Of course not. That would be too easy. “Can he be reached?”
“We’re not on vacation here. This is a hideout. We don’t need to invite visitors.”
But this was a nice house—not a shack in the woods. Finding this supposed “hideout” that happened to be conveniently vacant was too much of a coincidence. “You must have planned to come here.”
“Hell, no. We were supposed to be in Salt Lake City by now. When Penny went into labor, we had to stop. The house belongs to someone she knows.”
The fact that Penny had contacts in this area might come in handy. Rachel needed to keep her ears and eyes open, to gather every bit of information that she could. There was no telling what might be useful.
By the time Penny got out of the tub, Rachel had transformed the bedroom into a clean, inviting space using supplies from her van. The bedding was fresh. A healing fragrance of eucalyptus and pine wafted from an herbal scent diffuser. Native American flute music rose from a CD player.
Before Penny got into bed, Rachel replaced the dressings on her leg wound, using an antiseptic salve to ease the pain. In her work as a nurse-midwife, she leavened various herbal and homeopathic methods with standard medical procedure. Basically, she did whatever worked.
Though Penny remained diffident, she looked young and vulnerable with the makeup washed off her face. Mostly, she seemed tired. The stress of labor and the trauma of being shot had taken their toll.
Rachel took her blood pressure, and she wasn’t surprised that it was low. Penny’s pulse was jumpy and weak.
When her next contraction hit, Rachel talked her through it. “You don’t have to tough it out. If you need the release of yelling—”
“No,” she snapped. “I’m not giving those bastards the satisfaction of hearing me scream.”

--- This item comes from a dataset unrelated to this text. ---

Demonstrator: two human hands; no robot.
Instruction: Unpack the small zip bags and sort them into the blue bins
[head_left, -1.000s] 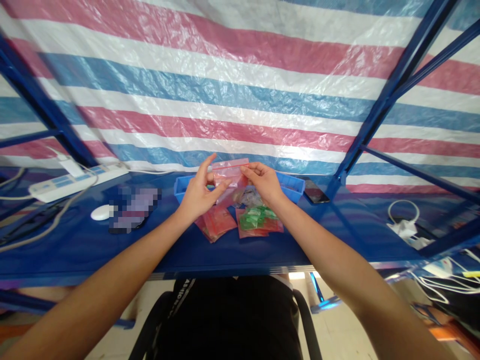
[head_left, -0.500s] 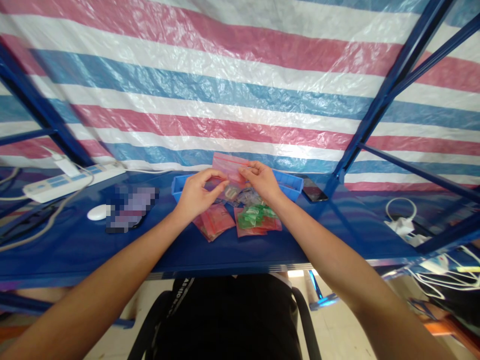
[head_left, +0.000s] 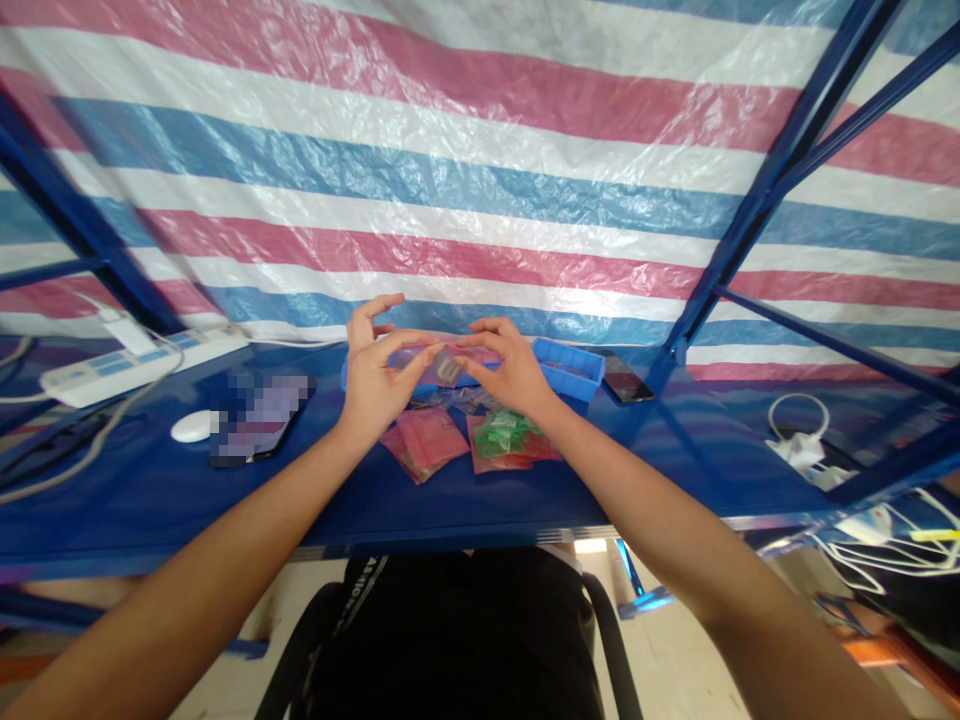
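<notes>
Above the desk, both hands are at a pink zip-lock bag (head_left: 474, 350), which is tilted almost edge-on. My left hand (head_left: 373, 378) pinches its left side between thumb and index finger, the other fingers raised. Thumb and fingertips of my right hand (head_left: 511, 368) close on the opposite side. Between the two thumbs shows a small greyish packet (head_left: 448, 366), blurred; whether it lies inside the bag I cannot tell. Below are a stack of pink bags (head_left: 429, 440), small clear packets (head_left: 469, 400) and green packets (head_left: 510, 433) lying on more pink bags (head_left: 501, 462).
Behind the hands stands a blue plastic bin (head_left: 568, 370), with a dark phone (head_left: 626, 378) to its right. On the left are another phone (head_left: 281, 420), a white mouse (head_left: 193, 427) and a power strip (head_left: 142, 365). A white cable and plug (head_left: 802, 450) lie right.
The pink bag was upright and spread out; now it is tipped flatter and lower. My left hand's outer fingers have lifted, and my right hand has come down to the bag's side.
</notes>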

Apparently, she was making up for her weakened physical condition with a powerful hostility. Rachel asked, “Should I send Cole out of the room while I do the vaginal exam?”
“Yes.”
He was quick to leave. “I’ll fetch the tea.”
Alone with Penny, Rachel checked the cervix. Dilation was already at seven centimeters. This baby could be coming sooner than she’d thought. “You’re doing a good job,” she encouraged. “It won’t be too much longer.”
“Is my baby okay?”
“Let’s check it out.”
Usually, there was an implied trust between midwife and mom, but this situation was anything but usual. As Rachel hooked up the fetal monitor, she tried to be conversational. “When is your due date?”